The hotel promised not to serve dishes that comprised of threatened or endangered species, shrinking its seafood options to 17 categories purchased from fisheries certified by the Marine Stewardship Council - an international nonprofit organization dedicated to safeguarding seafood supplies - as sustainable.
Guests can identify these offerings by a special label on the menu and will be able to enjoy a seafood meal sourced sustainably at a reasonable price, said Andy Chan, a senior director of food and beverage for Shangri-La's China operations.
"One of the focuses of our corporate social responsibility is to reduce the impact on the environment," he said.
"Today's consumers are increasingly environmentally and socially conscious and there is a growing demand for a healthy lifestyle. We expect to improve customer experiences by optimizing supply chain management and providing food with traceable sources."

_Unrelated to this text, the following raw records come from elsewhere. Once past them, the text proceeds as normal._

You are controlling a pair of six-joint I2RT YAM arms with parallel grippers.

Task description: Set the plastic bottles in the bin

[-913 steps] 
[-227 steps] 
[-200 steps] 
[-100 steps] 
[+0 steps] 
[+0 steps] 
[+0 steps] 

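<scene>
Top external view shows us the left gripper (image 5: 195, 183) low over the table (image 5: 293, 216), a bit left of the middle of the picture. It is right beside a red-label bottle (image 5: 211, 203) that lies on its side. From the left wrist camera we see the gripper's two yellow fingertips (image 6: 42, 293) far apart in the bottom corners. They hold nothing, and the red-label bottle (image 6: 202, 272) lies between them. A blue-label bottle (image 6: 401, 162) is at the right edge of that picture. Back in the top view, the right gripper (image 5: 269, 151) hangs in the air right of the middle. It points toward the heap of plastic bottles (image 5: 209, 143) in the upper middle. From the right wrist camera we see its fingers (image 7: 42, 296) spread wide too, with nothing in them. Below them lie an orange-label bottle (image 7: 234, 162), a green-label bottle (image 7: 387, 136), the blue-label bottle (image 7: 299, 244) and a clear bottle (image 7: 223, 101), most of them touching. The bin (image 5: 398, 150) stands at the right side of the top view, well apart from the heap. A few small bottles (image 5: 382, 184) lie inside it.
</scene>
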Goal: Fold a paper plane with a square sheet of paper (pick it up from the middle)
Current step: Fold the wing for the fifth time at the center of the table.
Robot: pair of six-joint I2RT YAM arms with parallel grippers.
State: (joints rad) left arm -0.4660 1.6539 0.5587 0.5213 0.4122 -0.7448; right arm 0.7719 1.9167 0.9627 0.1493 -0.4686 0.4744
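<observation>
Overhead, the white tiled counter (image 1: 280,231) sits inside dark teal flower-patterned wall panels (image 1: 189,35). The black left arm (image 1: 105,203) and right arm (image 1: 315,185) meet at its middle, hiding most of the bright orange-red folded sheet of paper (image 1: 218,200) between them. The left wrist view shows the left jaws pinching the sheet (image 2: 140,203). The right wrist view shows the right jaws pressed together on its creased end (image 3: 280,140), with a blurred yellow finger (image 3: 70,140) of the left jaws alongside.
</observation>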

He added that the program will expand to more Shangri-La hotels worldwide in the future.
Overfishing has posed a threat to the ocean, said Rupert Howes, chief executive of the MSC, adding that commercial fishing has grown fivefold since the 1950s, with a third of all seafood being overfished, pushing some species close to extinction.
Sustainability means no overfishing, no large damage to the whole ecosystem of the ocean, including the habitats of other animals like seabirds, as well as the mature management of fisheries, Howes said.
"As more people become aware of the challenges the oceans face, they individually can make a difference," he said. "It creates incentives for people to say 'we want sustainable seafood' and that goes all the way down to the supply chain of fisheries and to encourage them to come into this voluntary process."
Shangri-La is the first hotel group in China committed to sourcing sustainable seafood, which may encourage others to follow in the long run, according to Howes.
"The move is good for the fishermen whose livelihoods depend on fisheries, the environment and everyone who loves eating seafood."
Founded in 1971, Hong Kong-based Shangri-La Hotels and Resorts currently manages more than 100 hotels in 22 countries and regions.
In 2010, it was the first hotel to remove shark fin from its menus. In 2014, its Rooted in Nature sustainable culinary initiative was launched to provide ethically and responsibly sourced food items. In 2017, 19.2 percent of seafood purchased by the hotel was sustainable, up 5.97 percentage points year-on-year, according to the hotel.